# TASK INSTRUCTIONS:
Look for the word "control". Copy every line of the listing where it occurs.

# SUPPLIED RECORDS:
+===+

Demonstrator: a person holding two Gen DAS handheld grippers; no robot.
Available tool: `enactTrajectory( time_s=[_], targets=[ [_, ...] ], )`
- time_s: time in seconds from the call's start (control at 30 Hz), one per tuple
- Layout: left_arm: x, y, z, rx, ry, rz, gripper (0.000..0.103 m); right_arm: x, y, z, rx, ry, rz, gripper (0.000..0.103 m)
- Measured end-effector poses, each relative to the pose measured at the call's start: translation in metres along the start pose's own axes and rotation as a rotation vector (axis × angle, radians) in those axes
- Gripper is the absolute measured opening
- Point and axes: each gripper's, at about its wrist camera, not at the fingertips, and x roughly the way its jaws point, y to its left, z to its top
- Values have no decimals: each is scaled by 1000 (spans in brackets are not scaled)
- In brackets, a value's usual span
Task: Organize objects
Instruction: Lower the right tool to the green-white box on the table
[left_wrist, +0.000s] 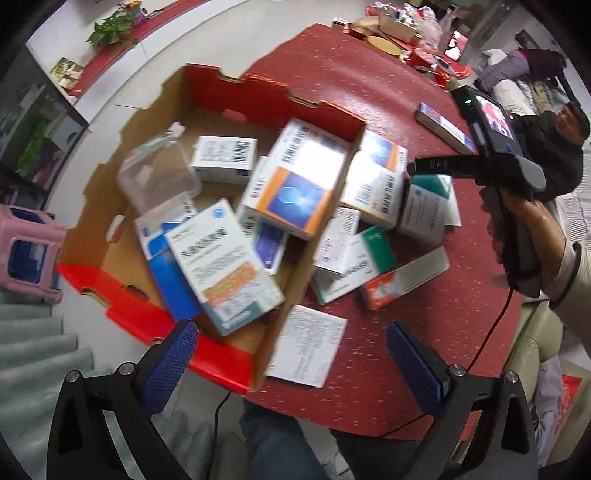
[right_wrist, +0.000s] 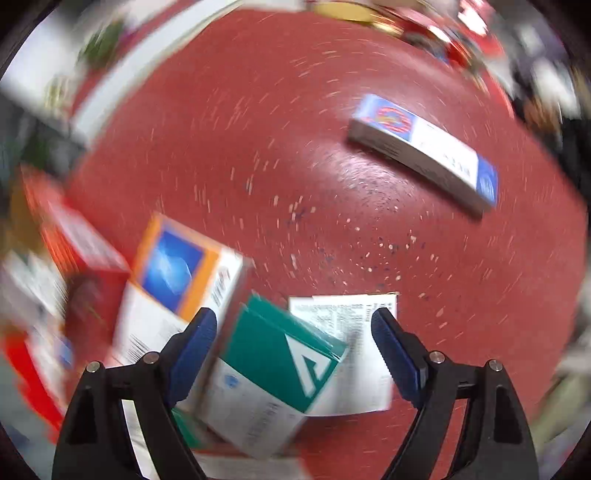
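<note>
1. Left wrist view: the left gripper (left_wrist: 291, 354) hangs with its blue-padded jaws spread wide and nothing between them, above the near corner of a shallow cardboard tray with red outer walls (left_wrist: 207, 352). The tray sits on a round red speckled table (left_wrist: 369, 85) and already contains several medicine cartons and a clear plastic case (left_wrist: 159, 177).
2. Outside the tray's right wall, more cartons lie heaped, among them a long red-and-white carton (left_wrist: 404, 278). The right gripper's black body reaches in over this heap.
3. Right wrist view, blurred by motion: the right gripper (right_wrist: 293, 341) is wide open and holds nothing. A green-and-white carton (right_wrist: 280, 373) lies tilted between its pads, touching neither as far as I can tell.
4. Judgement: to grasp well, square the pads to the carton's flat sides, settle first, then close gently.
</note>
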Motion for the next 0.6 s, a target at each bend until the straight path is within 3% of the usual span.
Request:
enactTrajectory(
  time_s=[0.03,0.13,0.27,0.37,0.6],
  targets=[
    [0,-3,0,3,0,-4,103,-2,-4,9,87,-21,33,86],
    [-7,-6,-4,11,-8,6,103,4,9,32,152,-47,69,86],
    [-19,5,-12,-16,-13,36,103,26,48,57,72,-30,36,86],
    [-22,18,-17,-43,-5,53,103,47,71,57,-46,29,-57,86],
    [-16,22,-12,-49,1,26,103,46,42,31,-113,63,-161,86]
  ],
)
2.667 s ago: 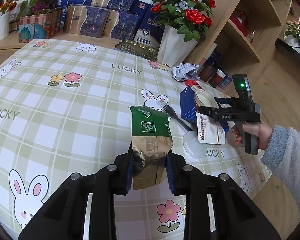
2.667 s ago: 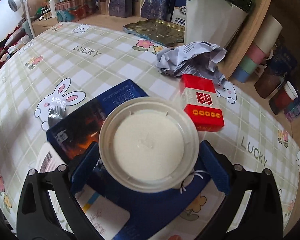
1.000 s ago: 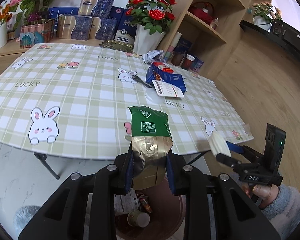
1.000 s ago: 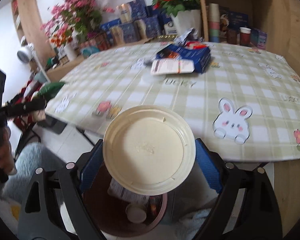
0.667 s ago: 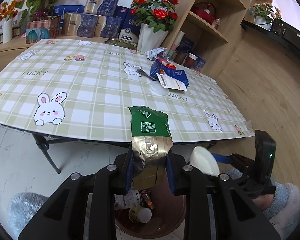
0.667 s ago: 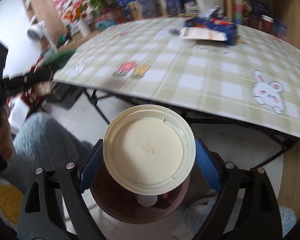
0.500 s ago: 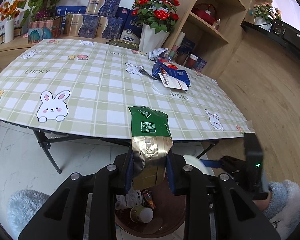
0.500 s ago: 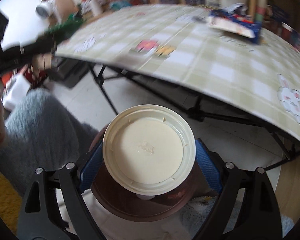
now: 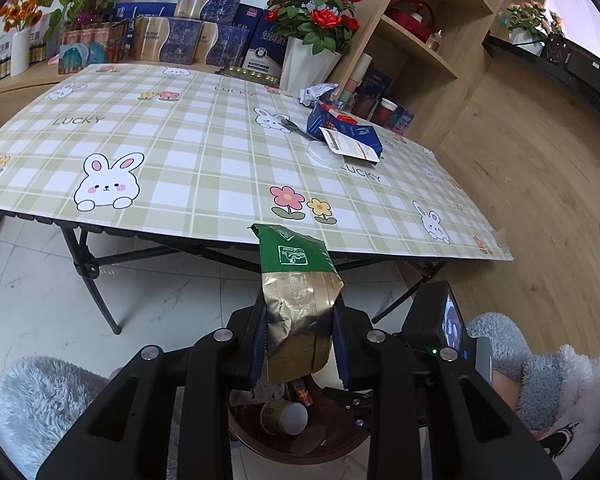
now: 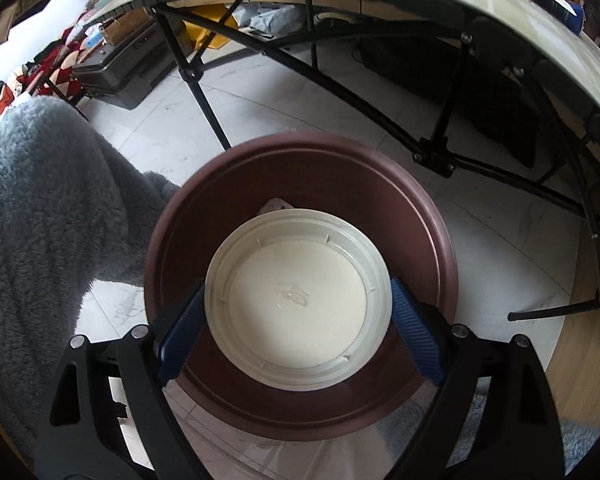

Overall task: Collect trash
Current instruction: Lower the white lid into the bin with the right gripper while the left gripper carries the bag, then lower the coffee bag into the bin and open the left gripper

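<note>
My left gripper (image 9: 299,342) is shut on a green and gold foil pouch (image 9: 296,296), held above a brown round bin (image 9: 296,446) on the floor in front of the table. A paper cup (image 9: 284,417) and wrappers lie inside that bin. My right gripper (image 10: 298,322) is shut on a cream round lid (image 10: 298,304), its blue pads pressing both edges. The lid hangs directly over the brown bin (image 10: 300,184), pointing steeply down. In the left wrist view the right gripper's body (image 9: 434,334) shows just right of the pouch.
A table with a green checked bunny cloth (image 9: 188,152) carries a blue packet (image 9: 346,134), a crumpled wrapper (image 9: 316,92) and a clear lid (image 9: 322,154). Black folding legs (image 10: 432,152) stand behind the bin. Grey fleece clothing (image 10: 44,208) is at the left. Shelves (image 9: 420,40) stand right.
The right gripper has dropped and tipped downward with the lid, from beside the table edge to over the bin. The left gripper has sunk a little with the pouch toward the bin.
</note>
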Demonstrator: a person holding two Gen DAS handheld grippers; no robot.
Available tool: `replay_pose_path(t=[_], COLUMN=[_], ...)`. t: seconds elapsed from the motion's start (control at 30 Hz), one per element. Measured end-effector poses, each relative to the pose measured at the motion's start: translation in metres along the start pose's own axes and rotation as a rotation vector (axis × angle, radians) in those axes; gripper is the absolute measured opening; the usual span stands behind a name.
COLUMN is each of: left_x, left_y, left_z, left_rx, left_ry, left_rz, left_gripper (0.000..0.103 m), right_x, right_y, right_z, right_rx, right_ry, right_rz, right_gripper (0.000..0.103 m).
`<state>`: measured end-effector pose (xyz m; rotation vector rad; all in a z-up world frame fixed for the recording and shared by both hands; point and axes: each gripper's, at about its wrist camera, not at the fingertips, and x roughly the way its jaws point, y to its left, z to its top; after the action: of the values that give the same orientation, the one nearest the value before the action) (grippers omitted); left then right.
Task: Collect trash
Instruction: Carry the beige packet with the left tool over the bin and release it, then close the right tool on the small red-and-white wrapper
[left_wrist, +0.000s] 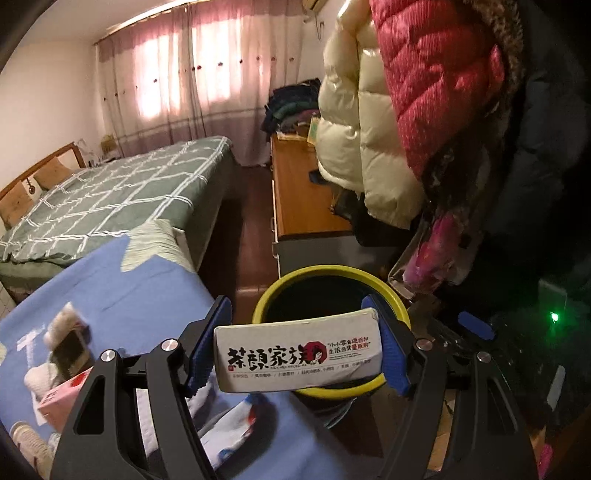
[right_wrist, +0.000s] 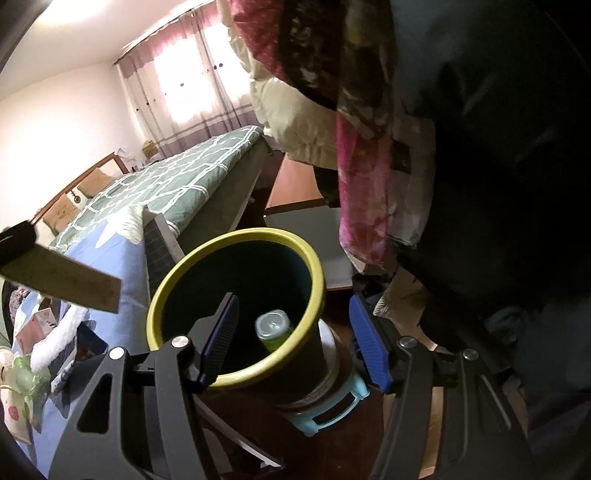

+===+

# OUTPUT BELOW:
- time_s: time in seconds from the call's start (control at 30 Hz), one per tuple
Available tool: `replay_pose_path(t=[_], COLUMN=[_], ...)`. t: seconds elapsed from the motion's start (control at 30 Hz), one per element. Measured end-effector poses, each relative to the pose measured at the motion's start: translation in metres along the start pose's own axes and rotation as a rotation vector (axis × angle, radians) in those axes; gripper is the absolute measured opening; the usual span stands behind a name.

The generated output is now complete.